UDK 678.7:544.723
Professional article/Strokovni članek
ISSN 1580-2949 MTAEC9, 47(4)525(2013)
RECYCLED POLYMER/CLAY COMPOSITES FOR HEAVY-METALS ADSORPTION
RECIKLIRAN KOMPOZIT POLIMER-GLINA ZA ADSORPCIJO
TEŽKIH KOVIN
Fares D. Alsewailem1, Saad A. Aljlil2
JPetrochemicals Research Institute, King Abdulaziz City for Science and Technology (Kacst), P.O. Box 6086, 11442 Riyadh, Saudi Arabia 2The National Center for Water Technology, King Abdulaziz City for Science and Technology (Kacst), P.O. Box 6086, 11442 Riyadh, Saudi Arabia
fsewailm@kacst.edu.sa
Prejem rokopisa — received: 2012-09-26; sprejem za objavo - accepted for publication: 2012-11-27
Post-consumer plastics in the form of disposable cutlery, plates, cups, and containers for dairy products that are made of polystyrene (PS) were used to formulate polymer/clay composite materials for the purpose of using them as an adsorbent for the removal of heavy metals from waste water. The clay used in this study was a natural clay obtained from the Tabuk region in the north of Saudi Arabia. The composites were formulated by mixing 5-10 % mass fractions of clay with PS in the molten state using conventional polymer-processing equipment. Composites of virgin PS and clay were also formulated in order to compare their ability to adsorb heavy metals with that of the recycled composites. The results showed that composites based on recycled PS have a good adsorption capability in comparison with those of the virgin composites. For example, the amount of lead adsorbed per gram of adsorbent was tripled when using composites containing only 5 % of clay and 95 % of recycled PS in comparison with those with virgin PS.

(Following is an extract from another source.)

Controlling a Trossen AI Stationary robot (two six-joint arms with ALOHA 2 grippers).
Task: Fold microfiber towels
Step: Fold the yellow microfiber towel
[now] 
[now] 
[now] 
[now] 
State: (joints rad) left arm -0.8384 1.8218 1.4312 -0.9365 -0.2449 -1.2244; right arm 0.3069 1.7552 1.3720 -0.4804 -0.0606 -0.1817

Keywords: clay, polystyrene, recycled PS, heavy metals
Iz odpadne potrošniške plastike v obliki jedilnega pribora za enkratno uporabo: krožnikov, skodelic in embalaže za mlečne proizvode, iz polistirena (PS), je bil pripravljen kompozitni material polimer-glina kot adsorbent za odstranitev težkih kovin iz odpadne vode. Glina, uporabljena v tej študiji, je naravna glina, pridobljena iz območja Tabuk na severu Savdske Arabije. Kompoziti so bili izdelani z mešanjem masnih deležev 5-10 % gline s PS v staljenem stanju s konvencionalno opremo za predelavo polimerov. Za primerjavo zmožnosti adsorpcije težkih kovin so bili izdelani kompoziti z deviškim PS in glino ter reciklirani kompoziti. Rezultati so pokazali, da imajo kompoziti na osnovi recikliranega PS večjo vpojno zmogljivost v primerjavi z deviškim kompozitom. Na primer, količina adsorbiranega svinca na gram adsorbenta se je v primerjavi z deviškim PS pri uporabi kompozita s 5 % gline in 95 % recikliranega PS potrojila.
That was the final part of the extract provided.